(Exercise instructions):
In the data below, one line contains "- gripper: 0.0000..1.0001" and a later one contains "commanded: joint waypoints". Print both, with every line between them, exactly and alone.
-- Opening Marker --
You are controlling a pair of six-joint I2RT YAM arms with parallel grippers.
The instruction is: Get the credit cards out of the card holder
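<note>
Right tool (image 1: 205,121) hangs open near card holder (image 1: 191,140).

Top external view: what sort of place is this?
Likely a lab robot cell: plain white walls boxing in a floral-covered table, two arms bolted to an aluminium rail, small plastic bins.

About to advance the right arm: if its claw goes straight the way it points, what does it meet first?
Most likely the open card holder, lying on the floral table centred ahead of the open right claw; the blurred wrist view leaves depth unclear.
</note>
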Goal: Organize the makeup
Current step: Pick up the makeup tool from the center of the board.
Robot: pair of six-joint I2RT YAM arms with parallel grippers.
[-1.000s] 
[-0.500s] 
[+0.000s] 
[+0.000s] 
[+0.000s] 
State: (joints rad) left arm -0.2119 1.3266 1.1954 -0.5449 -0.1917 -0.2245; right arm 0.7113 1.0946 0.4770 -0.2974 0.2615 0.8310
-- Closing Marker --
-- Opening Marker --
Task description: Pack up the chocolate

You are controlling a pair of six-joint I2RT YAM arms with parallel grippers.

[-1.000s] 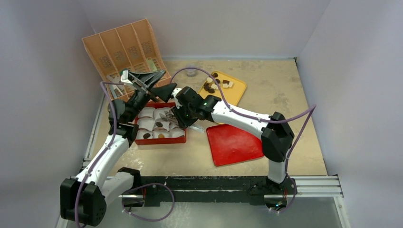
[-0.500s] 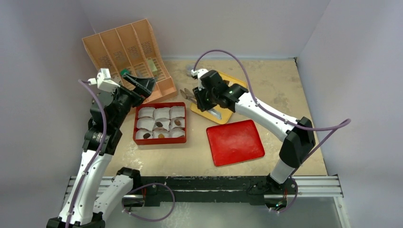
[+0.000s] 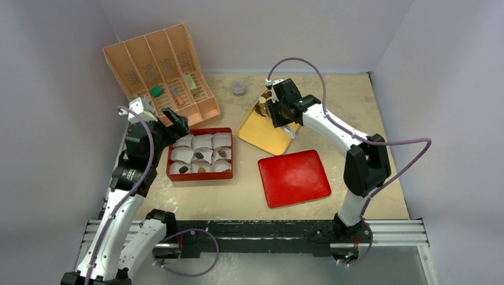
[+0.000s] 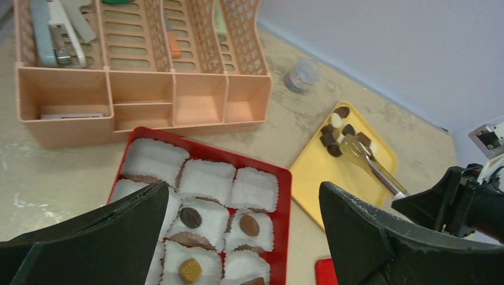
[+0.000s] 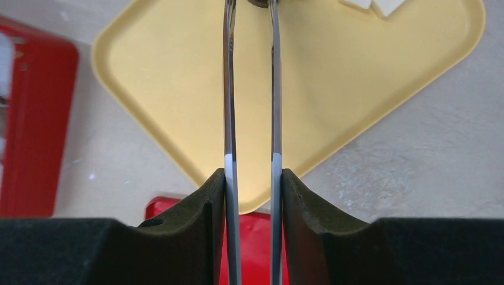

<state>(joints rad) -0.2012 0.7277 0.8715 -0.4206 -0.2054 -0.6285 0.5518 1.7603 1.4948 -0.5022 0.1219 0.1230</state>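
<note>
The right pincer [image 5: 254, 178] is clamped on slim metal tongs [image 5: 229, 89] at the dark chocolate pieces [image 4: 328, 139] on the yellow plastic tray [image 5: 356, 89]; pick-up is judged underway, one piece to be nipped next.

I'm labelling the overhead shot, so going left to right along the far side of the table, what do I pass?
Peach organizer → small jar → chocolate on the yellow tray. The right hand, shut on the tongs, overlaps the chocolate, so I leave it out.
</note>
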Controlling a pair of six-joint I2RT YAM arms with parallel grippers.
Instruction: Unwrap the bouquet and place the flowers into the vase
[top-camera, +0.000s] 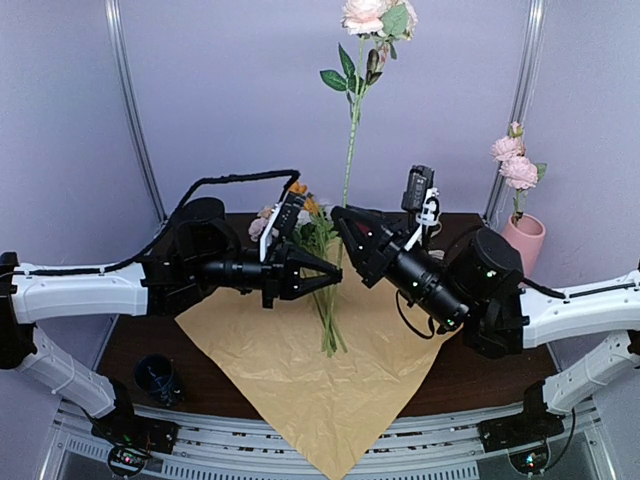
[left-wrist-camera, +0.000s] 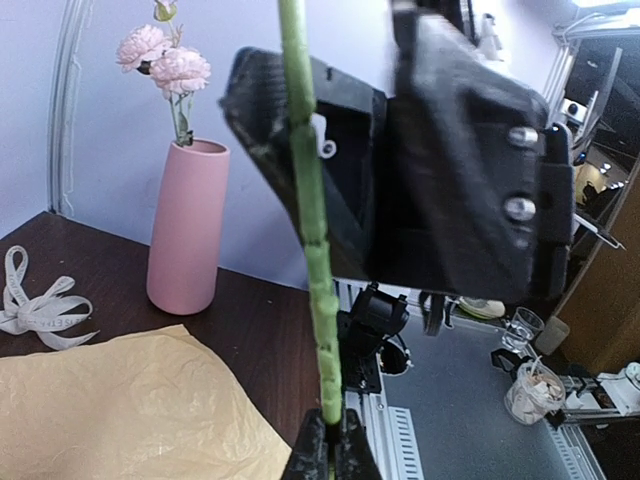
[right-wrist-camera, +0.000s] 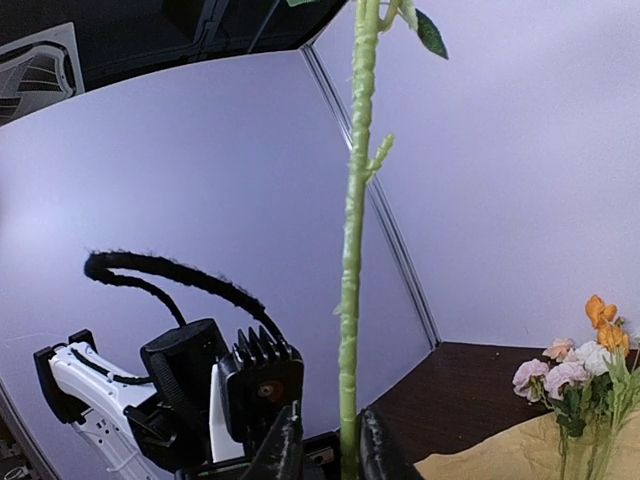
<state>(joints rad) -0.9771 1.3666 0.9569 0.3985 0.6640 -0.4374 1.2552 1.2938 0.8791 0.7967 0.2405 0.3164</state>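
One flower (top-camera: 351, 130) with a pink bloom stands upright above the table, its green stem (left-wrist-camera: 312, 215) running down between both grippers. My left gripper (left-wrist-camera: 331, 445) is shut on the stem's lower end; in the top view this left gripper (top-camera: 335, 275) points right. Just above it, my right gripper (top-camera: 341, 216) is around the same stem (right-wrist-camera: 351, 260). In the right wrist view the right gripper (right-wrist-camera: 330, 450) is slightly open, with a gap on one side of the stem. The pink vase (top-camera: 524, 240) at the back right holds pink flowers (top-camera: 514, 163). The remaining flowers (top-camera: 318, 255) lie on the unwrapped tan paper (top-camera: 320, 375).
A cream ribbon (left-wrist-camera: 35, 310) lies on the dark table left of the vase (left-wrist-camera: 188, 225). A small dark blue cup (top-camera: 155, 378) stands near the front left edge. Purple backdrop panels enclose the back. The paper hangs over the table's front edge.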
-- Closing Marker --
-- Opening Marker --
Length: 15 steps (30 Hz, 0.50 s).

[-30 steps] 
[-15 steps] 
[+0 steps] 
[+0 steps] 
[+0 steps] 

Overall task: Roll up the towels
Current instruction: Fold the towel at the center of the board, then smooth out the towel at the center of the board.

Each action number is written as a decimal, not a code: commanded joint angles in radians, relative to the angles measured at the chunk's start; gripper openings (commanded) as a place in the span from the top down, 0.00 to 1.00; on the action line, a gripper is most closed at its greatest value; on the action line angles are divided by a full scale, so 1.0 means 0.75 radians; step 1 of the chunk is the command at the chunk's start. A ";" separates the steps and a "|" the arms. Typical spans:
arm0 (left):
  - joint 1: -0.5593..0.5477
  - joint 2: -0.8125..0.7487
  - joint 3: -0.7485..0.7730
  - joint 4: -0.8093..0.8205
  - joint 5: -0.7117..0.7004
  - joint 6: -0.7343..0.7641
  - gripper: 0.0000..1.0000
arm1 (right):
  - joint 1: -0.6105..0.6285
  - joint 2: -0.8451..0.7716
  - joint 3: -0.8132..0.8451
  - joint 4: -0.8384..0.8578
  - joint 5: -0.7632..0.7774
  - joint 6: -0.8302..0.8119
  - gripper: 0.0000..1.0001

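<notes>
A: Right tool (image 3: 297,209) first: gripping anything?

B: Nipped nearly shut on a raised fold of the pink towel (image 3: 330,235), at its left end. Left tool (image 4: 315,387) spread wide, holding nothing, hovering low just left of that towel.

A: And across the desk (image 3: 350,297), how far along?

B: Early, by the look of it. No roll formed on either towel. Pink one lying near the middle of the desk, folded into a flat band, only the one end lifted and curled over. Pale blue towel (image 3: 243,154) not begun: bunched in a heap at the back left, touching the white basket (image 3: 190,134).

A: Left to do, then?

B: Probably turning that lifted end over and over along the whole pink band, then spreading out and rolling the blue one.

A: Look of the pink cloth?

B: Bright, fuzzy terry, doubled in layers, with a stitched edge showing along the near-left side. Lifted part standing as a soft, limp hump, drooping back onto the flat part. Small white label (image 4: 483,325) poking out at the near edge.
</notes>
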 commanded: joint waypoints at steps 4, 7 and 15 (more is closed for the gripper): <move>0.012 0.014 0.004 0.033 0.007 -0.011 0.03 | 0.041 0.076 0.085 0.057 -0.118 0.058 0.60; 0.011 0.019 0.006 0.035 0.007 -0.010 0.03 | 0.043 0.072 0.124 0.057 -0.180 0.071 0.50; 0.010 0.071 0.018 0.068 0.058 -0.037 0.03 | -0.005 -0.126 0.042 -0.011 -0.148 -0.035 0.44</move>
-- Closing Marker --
(Exercise result):
  - gripper: 0.0000..1.0001

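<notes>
A: Right tool (image 3: 297,209) first: gripping anything?

B: Nipped nearly shut on a raised fold of the pink towel (image 3: 330,235), at its left end. Left tool (image 4: 315,387) spread wide, holding nothing, hovering low just left of that towel.

A: And across the desk (image 3: 350,297), how far along?

B: Early, by the look of it. No roll formed on either towel. Pink one lying near the middle of the desk, folded into a flat band, only the one end lifted and curled over. Pale blue towel (image 3: 243,154) not begun: bunched in a heap at the back left, touching the white basket (image 3: 190,134).

A: Left to do, then?

B: Probably turning that lifted end over and over along the whole pink band, then spreading out and rolling the blue one.

A: Look of the pink cloth?

B: Bright, fuzzy terry, doubled in layers, with a stitched edge showing along the near-left side. Lifted part standing as a soft, limp hump, drooping back onto the flat part. Small white label (image 4: 483,325) poking out at the near edge.
</notes>
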 commanded: joint waypoints at steps 4, 7 and 15 (more is closed for the gripper): <move>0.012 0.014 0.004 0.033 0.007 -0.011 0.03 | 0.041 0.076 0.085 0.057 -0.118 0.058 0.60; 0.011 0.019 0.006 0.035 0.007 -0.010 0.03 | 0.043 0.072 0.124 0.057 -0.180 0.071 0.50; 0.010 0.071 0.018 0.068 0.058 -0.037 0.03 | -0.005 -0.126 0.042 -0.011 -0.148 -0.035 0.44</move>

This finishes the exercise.